§ TASK PROMPT:
The entire listing below should be output exactly as it stands.

§ RAW DATA:
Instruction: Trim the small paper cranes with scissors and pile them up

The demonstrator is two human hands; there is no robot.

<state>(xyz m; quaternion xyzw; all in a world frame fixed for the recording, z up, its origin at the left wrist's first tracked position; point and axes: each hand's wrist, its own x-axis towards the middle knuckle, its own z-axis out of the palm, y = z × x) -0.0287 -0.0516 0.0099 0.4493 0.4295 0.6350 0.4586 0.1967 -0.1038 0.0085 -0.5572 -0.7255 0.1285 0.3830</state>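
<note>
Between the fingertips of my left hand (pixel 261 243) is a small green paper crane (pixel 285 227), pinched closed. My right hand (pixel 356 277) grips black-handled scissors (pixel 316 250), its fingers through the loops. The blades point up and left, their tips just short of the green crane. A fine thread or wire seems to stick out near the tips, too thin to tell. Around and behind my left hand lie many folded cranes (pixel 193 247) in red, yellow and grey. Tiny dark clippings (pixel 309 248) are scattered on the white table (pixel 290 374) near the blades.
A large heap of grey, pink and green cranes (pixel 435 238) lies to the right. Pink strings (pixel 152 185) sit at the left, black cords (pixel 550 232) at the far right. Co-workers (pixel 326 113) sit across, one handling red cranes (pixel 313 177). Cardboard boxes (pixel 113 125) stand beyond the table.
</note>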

§ OUTPUT BELOW:
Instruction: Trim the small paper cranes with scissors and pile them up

The demonstrator is two human hands; there is no robot.

<state>(xyz m; quaternion xyzw; all in a world frame fixed for the recording, z up, its origin at the left wrist's first tracked position; point and axes: each hand's wrist, its own x-axis towards the middle knuckle, its own z-axis out of the palm, y = z × x) -0.0287 -0.0516 0.0099 0.4493 0.4295 0.6350 0.4586 0.1967 -0.1038 0.0085 -0.5572 -0.7255 0.1285 0.3830</state>
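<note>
Between the fingertips of my left hand (pixel 261 243) is a small green paper crane (pixel 285 227), pinched closed. My right hand (pixel 356 277) grips black-handled scissors (pixel 316 250), its fingers through the loops. The blades point up and left, their tips just short of the green crane. A fine thread or wire seems to stick out near the tips, too thin to tell. Around and behind my left hand lie many folded cranes (pixel 193 247) in red, yellow and grey. Tiny dark clippings (pixel 309 248) are scattered on the white table (pixel 290 374) near the blades.
A large heap of grey, pink and green cranes (pixel 435 238) lies to the right. Pink strings (pixel 152 185) sit at the left, black cords (pixel 550 232) at the far right. Co-workers (pixel 326 113) sit across, one handling red cranes (pixel 313 177). Cardboard boxes (pixel 113 125) stand beyond the table.
</note>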

Nothing further is needed to complete the exercise.